[Opening SOURCE DATA section]

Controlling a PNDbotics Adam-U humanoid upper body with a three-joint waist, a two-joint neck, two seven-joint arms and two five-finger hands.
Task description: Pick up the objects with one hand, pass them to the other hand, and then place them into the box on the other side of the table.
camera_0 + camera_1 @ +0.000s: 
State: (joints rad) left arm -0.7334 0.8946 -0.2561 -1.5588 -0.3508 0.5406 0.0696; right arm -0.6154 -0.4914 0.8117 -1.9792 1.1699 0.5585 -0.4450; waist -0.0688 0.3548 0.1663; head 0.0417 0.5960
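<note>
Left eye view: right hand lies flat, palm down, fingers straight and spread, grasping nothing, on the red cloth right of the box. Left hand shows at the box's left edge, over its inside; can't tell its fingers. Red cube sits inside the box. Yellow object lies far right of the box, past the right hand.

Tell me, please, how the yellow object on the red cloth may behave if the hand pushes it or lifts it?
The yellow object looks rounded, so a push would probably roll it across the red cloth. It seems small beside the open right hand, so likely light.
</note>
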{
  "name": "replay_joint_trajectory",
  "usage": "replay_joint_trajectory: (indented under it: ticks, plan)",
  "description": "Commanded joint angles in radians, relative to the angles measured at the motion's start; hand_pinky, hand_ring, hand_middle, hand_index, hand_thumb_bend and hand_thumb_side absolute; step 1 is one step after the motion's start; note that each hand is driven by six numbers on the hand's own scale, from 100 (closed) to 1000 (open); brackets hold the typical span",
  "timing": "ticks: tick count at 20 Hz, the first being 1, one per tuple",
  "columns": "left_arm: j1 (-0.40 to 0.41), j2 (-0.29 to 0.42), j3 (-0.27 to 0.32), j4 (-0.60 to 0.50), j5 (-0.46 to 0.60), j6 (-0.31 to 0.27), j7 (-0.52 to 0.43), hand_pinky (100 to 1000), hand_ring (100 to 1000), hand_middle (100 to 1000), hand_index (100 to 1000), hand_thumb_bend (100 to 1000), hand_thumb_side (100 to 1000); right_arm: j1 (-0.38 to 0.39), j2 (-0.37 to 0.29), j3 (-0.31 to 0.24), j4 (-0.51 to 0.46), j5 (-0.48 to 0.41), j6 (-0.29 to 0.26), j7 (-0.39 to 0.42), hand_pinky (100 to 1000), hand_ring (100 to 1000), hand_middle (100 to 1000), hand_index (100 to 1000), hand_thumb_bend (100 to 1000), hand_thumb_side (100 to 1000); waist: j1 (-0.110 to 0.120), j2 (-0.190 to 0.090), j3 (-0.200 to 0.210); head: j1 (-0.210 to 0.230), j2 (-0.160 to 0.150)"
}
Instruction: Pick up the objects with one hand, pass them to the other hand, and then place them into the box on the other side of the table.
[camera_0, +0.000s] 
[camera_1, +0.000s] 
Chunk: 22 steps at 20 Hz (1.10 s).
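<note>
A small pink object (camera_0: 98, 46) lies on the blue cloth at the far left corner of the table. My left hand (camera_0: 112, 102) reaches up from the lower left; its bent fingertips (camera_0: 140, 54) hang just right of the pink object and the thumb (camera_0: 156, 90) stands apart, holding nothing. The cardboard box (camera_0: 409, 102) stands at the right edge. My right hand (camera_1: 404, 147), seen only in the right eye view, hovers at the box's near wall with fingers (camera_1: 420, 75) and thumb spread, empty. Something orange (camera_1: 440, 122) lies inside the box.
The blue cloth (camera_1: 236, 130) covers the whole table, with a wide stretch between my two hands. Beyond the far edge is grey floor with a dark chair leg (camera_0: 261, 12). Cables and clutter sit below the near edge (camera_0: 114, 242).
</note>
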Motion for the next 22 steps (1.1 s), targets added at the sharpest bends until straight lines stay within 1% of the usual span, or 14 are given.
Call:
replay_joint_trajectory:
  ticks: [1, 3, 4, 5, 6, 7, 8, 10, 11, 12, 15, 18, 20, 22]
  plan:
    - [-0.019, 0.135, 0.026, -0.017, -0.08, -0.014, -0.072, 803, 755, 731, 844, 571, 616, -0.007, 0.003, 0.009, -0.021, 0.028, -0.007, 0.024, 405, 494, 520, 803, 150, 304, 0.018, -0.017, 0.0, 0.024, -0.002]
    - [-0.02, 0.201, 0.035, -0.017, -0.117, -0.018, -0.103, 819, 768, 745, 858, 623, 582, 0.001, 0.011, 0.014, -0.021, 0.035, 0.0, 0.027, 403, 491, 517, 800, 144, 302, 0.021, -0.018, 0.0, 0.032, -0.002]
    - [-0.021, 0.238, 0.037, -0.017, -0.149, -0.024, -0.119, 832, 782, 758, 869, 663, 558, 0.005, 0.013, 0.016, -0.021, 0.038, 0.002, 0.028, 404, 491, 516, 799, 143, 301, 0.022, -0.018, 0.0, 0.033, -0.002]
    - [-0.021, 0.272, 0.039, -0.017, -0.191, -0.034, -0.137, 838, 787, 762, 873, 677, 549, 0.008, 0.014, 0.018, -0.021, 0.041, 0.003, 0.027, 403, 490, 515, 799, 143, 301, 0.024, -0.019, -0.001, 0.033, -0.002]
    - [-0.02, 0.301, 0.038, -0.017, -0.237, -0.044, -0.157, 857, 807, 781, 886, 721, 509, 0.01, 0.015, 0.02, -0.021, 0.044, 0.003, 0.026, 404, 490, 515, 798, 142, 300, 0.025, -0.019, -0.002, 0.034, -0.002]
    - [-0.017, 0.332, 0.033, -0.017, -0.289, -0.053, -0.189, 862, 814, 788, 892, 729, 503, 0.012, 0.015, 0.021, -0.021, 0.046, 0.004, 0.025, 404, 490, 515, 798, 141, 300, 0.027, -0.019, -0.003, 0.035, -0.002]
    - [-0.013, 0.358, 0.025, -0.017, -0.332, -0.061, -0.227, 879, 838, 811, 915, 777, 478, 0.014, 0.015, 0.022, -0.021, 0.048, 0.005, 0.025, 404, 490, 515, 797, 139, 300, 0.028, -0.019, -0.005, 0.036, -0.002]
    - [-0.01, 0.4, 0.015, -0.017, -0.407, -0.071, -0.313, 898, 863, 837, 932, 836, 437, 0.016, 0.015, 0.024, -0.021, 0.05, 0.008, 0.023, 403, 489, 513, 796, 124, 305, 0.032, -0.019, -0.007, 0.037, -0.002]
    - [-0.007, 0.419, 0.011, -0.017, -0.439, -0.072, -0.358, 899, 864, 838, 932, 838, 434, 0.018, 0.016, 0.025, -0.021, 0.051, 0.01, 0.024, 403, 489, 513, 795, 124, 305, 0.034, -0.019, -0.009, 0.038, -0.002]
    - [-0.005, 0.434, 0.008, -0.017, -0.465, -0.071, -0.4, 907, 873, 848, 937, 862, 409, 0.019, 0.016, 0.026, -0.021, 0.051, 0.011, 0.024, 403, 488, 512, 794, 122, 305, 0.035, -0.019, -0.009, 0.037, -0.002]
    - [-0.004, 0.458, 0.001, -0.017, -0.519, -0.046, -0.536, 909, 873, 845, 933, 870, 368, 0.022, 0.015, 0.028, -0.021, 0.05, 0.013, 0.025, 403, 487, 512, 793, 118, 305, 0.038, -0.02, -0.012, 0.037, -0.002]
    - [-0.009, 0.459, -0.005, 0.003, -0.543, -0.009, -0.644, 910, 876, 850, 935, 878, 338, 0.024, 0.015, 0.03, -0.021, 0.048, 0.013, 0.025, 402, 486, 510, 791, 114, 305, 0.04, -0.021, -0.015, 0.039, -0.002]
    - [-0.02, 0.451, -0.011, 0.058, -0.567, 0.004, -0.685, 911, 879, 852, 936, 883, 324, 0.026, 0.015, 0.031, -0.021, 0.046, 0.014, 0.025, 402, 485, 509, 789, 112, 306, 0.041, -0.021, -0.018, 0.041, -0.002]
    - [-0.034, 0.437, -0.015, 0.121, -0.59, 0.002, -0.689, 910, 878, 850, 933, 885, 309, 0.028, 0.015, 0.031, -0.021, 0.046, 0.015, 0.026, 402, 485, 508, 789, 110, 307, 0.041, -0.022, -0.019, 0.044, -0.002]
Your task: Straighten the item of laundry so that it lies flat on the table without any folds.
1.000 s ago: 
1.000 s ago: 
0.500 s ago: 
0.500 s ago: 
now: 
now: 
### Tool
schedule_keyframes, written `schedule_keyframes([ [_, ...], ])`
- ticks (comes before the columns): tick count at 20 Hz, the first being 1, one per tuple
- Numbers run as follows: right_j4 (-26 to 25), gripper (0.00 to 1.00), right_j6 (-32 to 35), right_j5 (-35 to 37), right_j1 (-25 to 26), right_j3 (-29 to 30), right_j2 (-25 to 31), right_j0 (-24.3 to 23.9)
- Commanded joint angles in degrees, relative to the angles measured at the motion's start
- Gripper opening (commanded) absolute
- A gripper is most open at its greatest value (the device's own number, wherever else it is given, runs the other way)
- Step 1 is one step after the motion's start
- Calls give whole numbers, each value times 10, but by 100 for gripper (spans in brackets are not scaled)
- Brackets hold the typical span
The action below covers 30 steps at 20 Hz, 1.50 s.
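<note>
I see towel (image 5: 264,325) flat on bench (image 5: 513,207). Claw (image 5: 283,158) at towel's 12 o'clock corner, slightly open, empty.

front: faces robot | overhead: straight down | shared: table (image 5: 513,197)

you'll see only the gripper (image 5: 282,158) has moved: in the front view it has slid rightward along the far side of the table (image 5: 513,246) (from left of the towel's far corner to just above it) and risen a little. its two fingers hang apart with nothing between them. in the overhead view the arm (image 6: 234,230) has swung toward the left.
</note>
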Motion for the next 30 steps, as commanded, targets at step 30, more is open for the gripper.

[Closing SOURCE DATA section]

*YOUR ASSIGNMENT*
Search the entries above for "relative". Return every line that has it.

*ANSWER BOX*
  "description": "Commanded joint angles in radians, relative to the angles measured at the motion's start; hand_pinky, hand_ring, hand_middle, hand_index, hand_thumb_bend and hand_thumb_side absolute; step 1 is one step after the motion's start; note that each hand is driven by six numbers on the hand's own scale, from 100 (closed) to 1000 (open); brackets hold the typical span",
- Commanded joint angles in degrees, relative to the angles measured at the motion's start

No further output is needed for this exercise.